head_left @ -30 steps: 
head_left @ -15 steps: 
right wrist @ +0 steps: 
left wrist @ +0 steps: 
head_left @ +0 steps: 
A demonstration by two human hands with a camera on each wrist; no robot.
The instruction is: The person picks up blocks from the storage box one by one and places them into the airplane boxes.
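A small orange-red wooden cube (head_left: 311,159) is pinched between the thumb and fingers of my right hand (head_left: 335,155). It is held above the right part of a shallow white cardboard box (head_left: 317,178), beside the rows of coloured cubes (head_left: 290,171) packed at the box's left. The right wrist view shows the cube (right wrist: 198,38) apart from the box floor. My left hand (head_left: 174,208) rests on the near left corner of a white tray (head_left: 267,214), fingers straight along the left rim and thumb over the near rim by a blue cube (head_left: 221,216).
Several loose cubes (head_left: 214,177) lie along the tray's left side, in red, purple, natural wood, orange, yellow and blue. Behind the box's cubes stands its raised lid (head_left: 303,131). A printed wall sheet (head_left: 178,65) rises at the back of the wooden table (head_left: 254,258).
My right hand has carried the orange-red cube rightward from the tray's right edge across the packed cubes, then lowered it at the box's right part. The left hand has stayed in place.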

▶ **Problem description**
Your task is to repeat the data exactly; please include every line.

▶ **Result of this exercise**
head_left @ -30 steps: 
head_left @ -15 steps: 
right wrist @ +0 steps: 
left wrist @ +0 steps: 
head_left @ +0 steps: 
A demonstration by two human hands with a camera on each wrist; no robot.
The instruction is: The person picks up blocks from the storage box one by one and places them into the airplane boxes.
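A small orange-red wooden cube (head_left: 311,159) is pinched between the thumb and fingers of my right hand (head_left: 335,155). It is held above the right part of a shallow white cardboard box (head_left: 317,178), beside the rows of coloured cubes (head_left: 290,171) packed at the box's left. The right wrist view shows the cube (right wrist: 198,38) apart from the box floor. My left hand (head_left: 174,208) rests on the near left corner of a white tray (head_left: 267,214), fingers straight along the left rim and thumb over the near rim by a blue cube (head_left: 221,216).
Several loose cubes (head_left: 214,177) lie along the tray's left side, in red, purple, natural wood, orange, yellow and blue. Behind the box's cubes stands its raised lid (head_left: 303,131). A printed wall sheet (head_left: 178,65) rises at the back of the wooden table (head_left: 254,258).
My right hand has carried the orange-red cube rightward from the tray's right edge across the packed cubes, then lowered it at the box's right part. The left hand has stayed in place.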

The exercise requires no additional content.